### [Exercise details]
In the material below, find the line with "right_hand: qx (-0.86" and the line with "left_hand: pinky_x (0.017", then output those two lines and every line between them, exactly.

### [Task input]
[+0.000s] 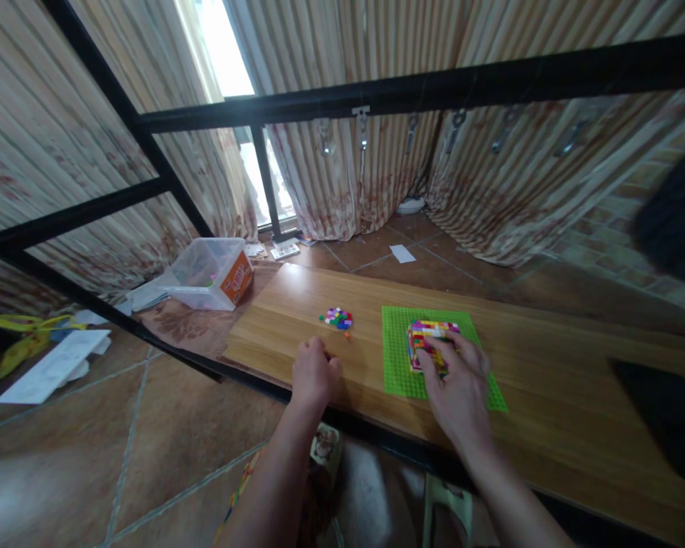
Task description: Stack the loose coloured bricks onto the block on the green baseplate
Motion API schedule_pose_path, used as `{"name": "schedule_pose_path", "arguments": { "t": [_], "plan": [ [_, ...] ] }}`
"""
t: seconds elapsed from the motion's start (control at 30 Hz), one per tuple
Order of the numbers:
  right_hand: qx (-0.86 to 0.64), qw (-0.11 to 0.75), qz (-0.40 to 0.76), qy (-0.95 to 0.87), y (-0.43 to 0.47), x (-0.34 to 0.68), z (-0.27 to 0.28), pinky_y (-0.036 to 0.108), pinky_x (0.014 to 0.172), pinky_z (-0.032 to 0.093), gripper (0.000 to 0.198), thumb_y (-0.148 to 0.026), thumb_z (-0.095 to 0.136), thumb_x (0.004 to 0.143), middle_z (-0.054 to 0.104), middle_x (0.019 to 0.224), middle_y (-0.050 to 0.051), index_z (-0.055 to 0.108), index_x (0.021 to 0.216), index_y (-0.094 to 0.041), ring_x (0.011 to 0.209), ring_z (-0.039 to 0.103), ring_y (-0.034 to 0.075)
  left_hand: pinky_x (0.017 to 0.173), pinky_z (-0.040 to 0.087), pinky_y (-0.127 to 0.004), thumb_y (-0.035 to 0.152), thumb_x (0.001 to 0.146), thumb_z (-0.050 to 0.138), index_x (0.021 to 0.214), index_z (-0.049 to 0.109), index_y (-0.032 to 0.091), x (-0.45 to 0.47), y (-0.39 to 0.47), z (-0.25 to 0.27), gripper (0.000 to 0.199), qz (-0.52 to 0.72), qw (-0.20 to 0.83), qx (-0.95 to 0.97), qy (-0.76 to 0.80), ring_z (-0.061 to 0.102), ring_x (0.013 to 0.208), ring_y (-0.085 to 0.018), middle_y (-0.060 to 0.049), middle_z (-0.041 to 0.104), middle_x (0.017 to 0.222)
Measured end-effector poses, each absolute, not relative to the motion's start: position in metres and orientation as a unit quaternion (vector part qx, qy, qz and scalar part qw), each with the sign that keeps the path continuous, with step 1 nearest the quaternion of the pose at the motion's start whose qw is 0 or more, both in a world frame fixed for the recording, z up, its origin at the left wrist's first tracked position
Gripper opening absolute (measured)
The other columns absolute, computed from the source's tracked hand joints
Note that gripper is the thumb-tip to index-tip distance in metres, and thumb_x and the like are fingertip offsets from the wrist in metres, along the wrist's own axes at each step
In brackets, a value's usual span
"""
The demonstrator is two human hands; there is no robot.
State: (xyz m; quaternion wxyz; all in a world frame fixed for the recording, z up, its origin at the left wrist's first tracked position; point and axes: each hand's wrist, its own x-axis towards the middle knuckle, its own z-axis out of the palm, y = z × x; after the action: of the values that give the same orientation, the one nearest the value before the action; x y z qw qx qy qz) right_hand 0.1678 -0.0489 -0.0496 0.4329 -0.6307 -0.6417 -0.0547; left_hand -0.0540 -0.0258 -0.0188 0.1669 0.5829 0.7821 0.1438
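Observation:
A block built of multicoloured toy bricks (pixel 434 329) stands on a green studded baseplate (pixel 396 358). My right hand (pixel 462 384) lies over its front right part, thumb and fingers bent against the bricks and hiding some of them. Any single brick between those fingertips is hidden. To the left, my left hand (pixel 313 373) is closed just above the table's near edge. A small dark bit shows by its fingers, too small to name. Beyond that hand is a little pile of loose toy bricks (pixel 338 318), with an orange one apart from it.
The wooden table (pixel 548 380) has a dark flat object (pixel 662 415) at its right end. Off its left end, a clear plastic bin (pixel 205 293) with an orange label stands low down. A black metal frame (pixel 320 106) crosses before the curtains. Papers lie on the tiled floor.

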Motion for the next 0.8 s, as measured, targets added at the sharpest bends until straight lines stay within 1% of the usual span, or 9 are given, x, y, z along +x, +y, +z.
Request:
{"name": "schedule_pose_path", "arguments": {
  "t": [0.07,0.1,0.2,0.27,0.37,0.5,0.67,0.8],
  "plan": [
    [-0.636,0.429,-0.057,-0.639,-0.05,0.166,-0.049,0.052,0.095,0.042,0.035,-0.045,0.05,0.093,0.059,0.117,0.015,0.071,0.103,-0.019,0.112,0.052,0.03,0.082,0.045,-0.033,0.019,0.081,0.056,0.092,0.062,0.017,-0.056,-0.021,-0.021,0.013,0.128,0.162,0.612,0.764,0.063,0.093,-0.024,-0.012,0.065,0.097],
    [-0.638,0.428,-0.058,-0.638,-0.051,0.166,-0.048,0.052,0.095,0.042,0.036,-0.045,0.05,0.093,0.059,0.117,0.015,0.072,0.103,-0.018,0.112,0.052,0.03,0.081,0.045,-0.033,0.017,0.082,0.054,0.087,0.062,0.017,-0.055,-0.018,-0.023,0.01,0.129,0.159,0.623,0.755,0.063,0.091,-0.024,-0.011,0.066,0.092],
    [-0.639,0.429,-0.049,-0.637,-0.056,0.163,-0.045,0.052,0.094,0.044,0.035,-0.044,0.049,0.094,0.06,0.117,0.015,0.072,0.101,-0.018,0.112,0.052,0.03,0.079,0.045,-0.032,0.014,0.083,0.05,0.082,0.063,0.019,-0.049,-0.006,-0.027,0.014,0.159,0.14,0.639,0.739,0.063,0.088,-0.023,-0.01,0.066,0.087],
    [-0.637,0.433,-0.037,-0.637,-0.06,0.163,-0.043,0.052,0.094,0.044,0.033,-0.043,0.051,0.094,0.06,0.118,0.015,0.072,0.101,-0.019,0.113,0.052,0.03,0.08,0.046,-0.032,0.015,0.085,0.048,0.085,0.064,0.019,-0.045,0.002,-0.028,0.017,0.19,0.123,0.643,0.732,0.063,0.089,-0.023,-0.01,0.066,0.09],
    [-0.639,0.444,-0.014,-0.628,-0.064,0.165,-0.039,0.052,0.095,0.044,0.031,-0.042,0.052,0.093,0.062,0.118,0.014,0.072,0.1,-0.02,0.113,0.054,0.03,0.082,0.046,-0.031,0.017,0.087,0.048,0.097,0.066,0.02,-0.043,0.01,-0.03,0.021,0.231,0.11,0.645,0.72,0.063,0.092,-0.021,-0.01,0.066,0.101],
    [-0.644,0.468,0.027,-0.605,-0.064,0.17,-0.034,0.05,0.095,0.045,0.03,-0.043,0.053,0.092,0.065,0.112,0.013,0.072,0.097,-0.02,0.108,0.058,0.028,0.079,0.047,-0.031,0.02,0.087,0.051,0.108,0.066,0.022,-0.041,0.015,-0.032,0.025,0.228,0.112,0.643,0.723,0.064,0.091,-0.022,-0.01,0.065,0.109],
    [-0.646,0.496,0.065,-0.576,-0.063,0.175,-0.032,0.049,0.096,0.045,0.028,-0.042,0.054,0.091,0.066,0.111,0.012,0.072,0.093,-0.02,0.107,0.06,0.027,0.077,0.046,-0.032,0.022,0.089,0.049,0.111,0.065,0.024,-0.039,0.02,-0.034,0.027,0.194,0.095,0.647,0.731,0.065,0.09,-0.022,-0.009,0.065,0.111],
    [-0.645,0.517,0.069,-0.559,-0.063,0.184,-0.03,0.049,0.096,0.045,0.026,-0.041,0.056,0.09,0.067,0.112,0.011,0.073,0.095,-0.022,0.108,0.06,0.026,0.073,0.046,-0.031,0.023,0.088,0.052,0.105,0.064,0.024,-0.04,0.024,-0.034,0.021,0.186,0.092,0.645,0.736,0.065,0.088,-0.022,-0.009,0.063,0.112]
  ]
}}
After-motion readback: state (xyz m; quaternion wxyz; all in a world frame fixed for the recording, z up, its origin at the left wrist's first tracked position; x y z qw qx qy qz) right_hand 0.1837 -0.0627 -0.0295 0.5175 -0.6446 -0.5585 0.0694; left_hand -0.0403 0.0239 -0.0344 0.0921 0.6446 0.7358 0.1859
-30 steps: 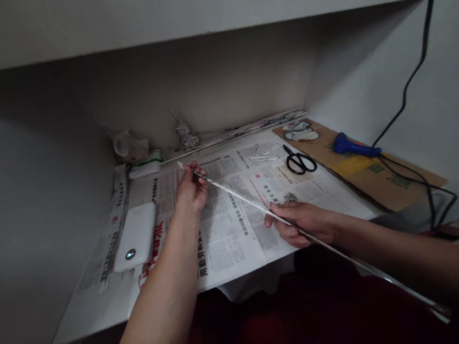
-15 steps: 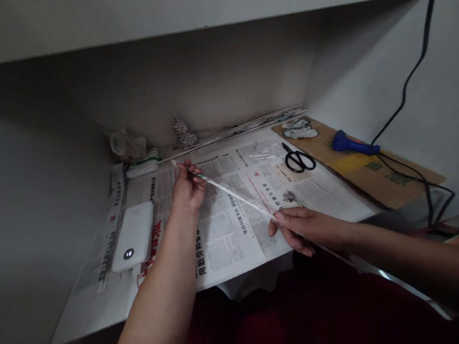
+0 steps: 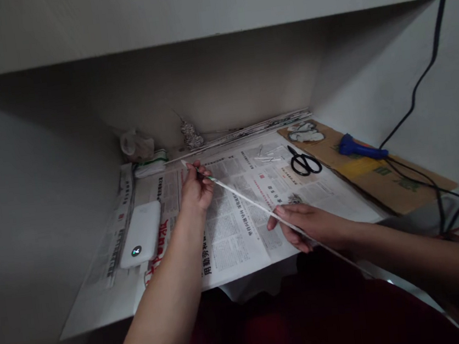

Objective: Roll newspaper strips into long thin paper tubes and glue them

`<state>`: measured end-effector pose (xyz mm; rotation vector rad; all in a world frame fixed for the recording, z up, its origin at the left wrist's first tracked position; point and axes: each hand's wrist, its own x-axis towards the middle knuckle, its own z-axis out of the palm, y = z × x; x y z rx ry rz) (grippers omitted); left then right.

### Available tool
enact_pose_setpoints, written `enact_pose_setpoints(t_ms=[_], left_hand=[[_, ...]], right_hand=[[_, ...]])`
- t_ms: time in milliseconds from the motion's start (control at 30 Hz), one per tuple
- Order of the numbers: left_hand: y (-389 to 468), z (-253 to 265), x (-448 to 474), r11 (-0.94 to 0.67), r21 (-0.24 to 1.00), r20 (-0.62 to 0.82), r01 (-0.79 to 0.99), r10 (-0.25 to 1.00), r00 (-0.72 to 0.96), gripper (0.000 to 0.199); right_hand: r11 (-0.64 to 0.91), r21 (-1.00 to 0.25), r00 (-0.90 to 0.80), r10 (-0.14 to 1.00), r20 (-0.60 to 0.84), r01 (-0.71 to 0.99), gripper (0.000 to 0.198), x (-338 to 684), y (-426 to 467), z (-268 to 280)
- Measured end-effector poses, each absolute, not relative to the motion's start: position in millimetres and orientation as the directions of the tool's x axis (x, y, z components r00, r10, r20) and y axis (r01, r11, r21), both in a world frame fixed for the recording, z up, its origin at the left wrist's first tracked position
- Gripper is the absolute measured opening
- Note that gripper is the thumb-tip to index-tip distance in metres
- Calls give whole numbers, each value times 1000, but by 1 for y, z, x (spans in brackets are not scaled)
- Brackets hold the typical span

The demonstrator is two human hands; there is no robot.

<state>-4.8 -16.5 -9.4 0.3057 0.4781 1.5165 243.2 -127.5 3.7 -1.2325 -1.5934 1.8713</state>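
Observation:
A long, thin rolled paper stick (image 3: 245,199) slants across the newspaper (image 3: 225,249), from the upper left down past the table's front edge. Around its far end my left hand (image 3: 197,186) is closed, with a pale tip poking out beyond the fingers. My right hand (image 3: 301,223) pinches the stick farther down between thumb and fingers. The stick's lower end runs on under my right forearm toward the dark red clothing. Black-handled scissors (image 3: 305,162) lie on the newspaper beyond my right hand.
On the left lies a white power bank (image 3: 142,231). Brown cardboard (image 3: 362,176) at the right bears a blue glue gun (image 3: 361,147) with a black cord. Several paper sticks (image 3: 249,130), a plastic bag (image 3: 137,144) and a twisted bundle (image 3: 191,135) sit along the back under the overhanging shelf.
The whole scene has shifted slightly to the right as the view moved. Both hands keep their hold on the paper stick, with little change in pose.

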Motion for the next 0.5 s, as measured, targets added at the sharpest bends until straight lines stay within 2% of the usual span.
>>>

### [Result]
  right_hand: qx (-0.86 to 0.64), qw (-0.11 to 0.75), qz (-0.40 to 0.76), qy (-0.95 to 0.87), y (-0.43 to 0.47), x (-0.34 to 0.68), z (-0.27 to 0.28), pinky_y (-0.036 to 0.108), pinky_x (0.014 to 0.172), pinky_z (-0.032 to 0.093), gripper (0.000 to 0.198), thumb_y (-0.148 to 0.026), thumb_z (-0.095 to 0.136), thumb_x (0.004 to 0.143), middle_z (-0.054 to 0.104), middle_x (0.019 to 0.224), middle_y (-0.050 to 0.051), index_z (-0.055 to 0.108), index_x (0.021 to 0.216), index_y (-0.094 to 0.041), ring_x (0.011 to 0.209), ring_z (-0.039 to 0.103), ring_y (-0.034 to 0.075)
  left_hand: pinky_x (0.017 to 0.173), pinky_z (-0.040 to 0.087), pinky_y (-0.127 to 0.004), thumb_y (-0.035 to 0.152), thumb_x (0.001 to 0.146), thumb_z (-0.050 to 0.138), index_x (0.021 to 0.214), index_z (-0.049 to 0.109), index_y (-0.032 to 0.091), x (-0.45 to 0.47), y (-0.39 to 0.47), z (-0.25 to 0.27), gripper (0.000 to 0.199), qz (-0.52 to 0.72), qw (-0.20 to 0.83), qx (-0.95 to 0.97), qy (-0.76 to 0.80), ring_z (-0.061 to 0.102), ring_x (0.013 to 0.208), ring_y (-0.085 to 0.018), middle_y (-0.060 to 0.049), middle_z (-0.041 to 0.104), middle_x (0.017 to 0.222)

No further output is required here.